== Exercise material ==
......

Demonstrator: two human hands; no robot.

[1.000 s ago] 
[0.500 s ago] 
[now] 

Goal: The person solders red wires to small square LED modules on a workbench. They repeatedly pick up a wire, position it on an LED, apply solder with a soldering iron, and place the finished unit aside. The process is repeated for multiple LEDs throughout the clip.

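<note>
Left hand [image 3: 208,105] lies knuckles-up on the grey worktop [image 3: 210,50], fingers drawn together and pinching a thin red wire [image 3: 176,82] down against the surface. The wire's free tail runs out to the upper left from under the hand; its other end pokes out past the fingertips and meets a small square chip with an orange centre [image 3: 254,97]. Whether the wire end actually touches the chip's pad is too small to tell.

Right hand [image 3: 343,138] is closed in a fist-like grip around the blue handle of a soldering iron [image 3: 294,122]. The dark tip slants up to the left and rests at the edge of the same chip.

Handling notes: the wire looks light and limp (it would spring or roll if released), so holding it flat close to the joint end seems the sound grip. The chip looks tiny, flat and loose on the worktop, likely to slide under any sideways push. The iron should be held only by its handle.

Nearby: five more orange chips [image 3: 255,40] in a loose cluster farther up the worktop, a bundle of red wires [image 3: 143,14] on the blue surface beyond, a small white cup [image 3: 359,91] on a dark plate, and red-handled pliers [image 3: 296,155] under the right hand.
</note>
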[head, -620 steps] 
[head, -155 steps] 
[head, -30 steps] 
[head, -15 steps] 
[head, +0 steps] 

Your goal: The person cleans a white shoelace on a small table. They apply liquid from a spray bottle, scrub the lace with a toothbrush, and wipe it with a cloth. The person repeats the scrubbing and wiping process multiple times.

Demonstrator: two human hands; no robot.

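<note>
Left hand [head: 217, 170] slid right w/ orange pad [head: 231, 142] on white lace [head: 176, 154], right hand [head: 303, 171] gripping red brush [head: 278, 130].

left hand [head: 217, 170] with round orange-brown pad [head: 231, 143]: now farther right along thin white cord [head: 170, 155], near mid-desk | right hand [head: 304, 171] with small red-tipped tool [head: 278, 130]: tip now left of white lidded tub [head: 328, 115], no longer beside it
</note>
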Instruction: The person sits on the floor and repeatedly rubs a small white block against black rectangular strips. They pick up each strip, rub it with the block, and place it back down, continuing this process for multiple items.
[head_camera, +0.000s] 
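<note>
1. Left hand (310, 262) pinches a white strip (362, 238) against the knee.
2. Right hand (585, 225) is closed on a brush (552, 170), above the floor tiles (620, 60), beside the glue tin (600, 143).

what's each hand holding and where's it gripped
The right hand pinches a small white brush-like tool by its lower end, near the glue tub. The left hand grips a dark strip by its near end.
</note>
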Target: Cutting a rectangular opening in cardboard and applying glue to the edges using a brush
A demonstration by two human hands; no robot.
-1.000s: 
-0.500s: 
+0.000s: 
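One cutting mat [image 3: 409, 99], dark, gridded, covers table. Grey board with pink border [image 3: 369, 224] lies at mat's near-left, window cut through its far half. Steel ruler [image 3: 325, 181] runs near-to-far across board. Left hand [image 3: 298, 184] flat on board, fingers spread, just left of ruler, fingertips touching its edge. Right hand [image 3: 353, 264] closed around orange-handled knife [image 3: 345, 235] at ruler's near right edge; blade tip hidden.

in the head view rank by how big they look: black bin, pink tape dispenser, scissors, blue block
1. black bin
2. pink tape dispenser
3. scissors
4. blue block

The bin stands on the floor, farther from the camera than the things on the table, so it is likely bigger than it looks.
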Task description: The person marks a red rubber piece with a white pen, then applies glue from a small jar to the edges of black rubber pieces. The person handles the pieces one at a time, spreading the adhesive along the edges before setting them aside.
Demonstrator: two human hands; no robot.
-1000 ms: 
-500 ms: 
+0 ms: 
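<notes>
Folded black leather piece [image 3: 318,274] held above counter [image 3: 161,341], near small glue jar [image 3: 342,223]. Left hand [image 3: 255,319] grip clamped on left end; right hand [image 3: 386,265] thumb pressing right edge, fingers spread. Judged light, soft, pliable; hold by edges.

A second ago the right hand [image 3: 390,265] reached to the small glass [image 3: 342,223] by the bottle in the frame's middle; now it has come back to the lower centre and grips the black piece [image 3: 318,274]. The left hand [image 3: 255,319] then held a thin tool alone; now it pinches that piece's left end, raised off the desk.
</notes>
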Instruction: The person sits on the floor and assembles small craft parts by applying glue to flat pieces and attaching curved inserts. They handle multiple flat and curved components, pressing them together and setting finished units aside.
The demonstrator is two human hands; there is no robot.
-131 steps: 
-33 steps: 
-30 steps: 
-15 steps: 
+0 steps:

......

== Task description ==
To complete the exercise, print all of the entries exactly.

== Worked solution ==
Demonstrator: two human hands; no robot.

[1.000 s ago] 
[0.500 s ago] 
[now] 

Goal: The person solders red wires to small square LED modules on a workbench. They repeatedly pick up a wire, position it on an LED, apply solder with a soldering iron, and place the finished unit aside. The process is repeated for multiple LEDs throughout the clip.

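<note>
Left hand [image 3: 208,105] lies knuckles-up on the grey worktop [image 3: 210,50], fingers drawn together and pinching a thin red wire [image 3: 176,82] down against the surface. The wire's free tail runs out to the upper left from under the hand; its other end pokes out past the fingertips and meets a small square chip with an orange centre [image 3: 254,97]. Whether the wire end actually touches the chip's pad is too small to tell.

Right hand [image 3: 343,138] is closed in a fist-like grip around the blue handle of a soldering iron [image 3: 294,122]. The dark tip slants up to the left and rests at the edge of the same chip.

Handling notes: the wire looks light and limp (it would spring or roll if released), so holding it flat close to the joint end seems the sound grip. The chip looks tiny, flat and loose on the worktop, likely to slide under any sideways push. The iron should be held only by its handle.

Nearby: five more orange chips [image 3: 255,40] in a loose cluster farther up the worktop, a bundle of red wires [image 3: 143,14] on the blue surface beyond, a small white cup [image 3: 359,91] on a dark plate, and red-handled pliers [image 3: 296,155] under the right hand.
</note>
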[head, -620 steps] 
[head, -155 steps] 
[head, -30 steps] 
[head, -15 steps] 
[head, +0 steps] 

Your goal: The person cleans a white shoelace on a small table. They apply liquid from a spray bottle, scrub the lace with a toothbrush, and wipe it with a cloth. The person repeats the scrubbing and wiping process multiple times.

Demonstrator: two human hands; no robot.

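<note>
Left hand [head: 217, 170] slid right w/ orange pad [head: 231, 142] on white lace [head: 176, 154], right hand [head: 303, 171] gripping red brush [head: 278, 130].

left hand [head: 217, 170] with round orange-brown pad [head: 231, 143]: now farther right along thin white cord [head: 170, 155], near mid-desk | right hand [head: 304, 171] with small red-tipped tool [head: 278, 130]: tip now left of white lidded tub [head: 328, 115], no longer beside it
</note>
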Instruction: The person sits on the floor and repeatedly rubs a small white block against black rectangular strips. They pick up each strip, rub it with the block, and place it back down, continuing this process for multiple items.
[head_camera, +0.000s] 
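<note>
1. Left hand (310, 262) pinches a white strip (362, 238) against the knee.
2. Right hand (585, 225) is closed on a brush (552, 170), above the floor tiles (620, 60), beside the glue tin (600, 143).

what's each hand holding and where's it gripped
The right hand pinches a small white brush-like tool by its lower end, near the glue tub. The left hand grips a dark strip by its near end.
</note>
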Target: Cutting a rectangular opening in cardboard and applying glue to the edges using a brush
A demonstration by two human hands; no robot.
-1.000s: 
-0.500s: 
+0.000s: 
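One cutting mat [image 3: 409, 99], dark, gridded, covers table. Grey board with pink border [image 3: 369, 224] lies at mat's near-left, window cut through its far half. Steel ruler [image 3: 325, 181] runs near-to-far across board. Left hand [image 3: 298, 184] flat on board, fingers spread, just left of ruler, fingertips touching its edge. Right hand [image 3: 353, 264] closed around orange-handled knife [image 3: 345, 235] at ruler's near right edge; blade tip hidden.

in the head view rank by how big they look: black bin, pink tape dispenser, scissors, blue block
1. black bin
2. pink tape dispenser
3. scissors
4. blue block

The bin stands on the floor, farther from the camera than the things on the table, so it is likely bigger than it looks.
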Task description: The person marks a red rubber piece with a white pen, then applies glue from a small jar to the edges of black rubber pieces. The person handles the pieces one at a time, spreading the adhesive along the edges before setting them aside.
Demonstrator: two human hands; no robot.
-1000 ms: 
-500 ms: 
+0 ms: 
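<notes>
Folded black leather piece [image 3: 318,274] held above counter [image 3: 161,341], near small glue jar [image 3: 342,223]. Left hand [image 3: 255,319] grip clamped on left end; right hand [image 3: 386,265] thumb pressing right edge, fingers spread. Judged light, soft, pliable; hold by edges.

A second ago the right hand [image 3: 390,265] reached to the small glass [image 3: 342,223] by the bottle in the frame's middle; now it has come back to the lower centre and grips the black piece [image 3: 318,274]. The left hand [image 3: 255,319] then held a thin tool alone; now it pinches that piece's left end, raised off the desk.
</notes>
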Instruction: The person sits on the floor and assembles small craft parts by applying glue to flat pieces and attaching curved inserts. They handle multiple flat and curved components, pressing them together and setting finished units aside.
The demonstrator is two human hands; there is no robot.
-131 steps: 
-33 steps: 
-30 steps: 
-15 steps: 
+0 steps:

There is no more to the answer.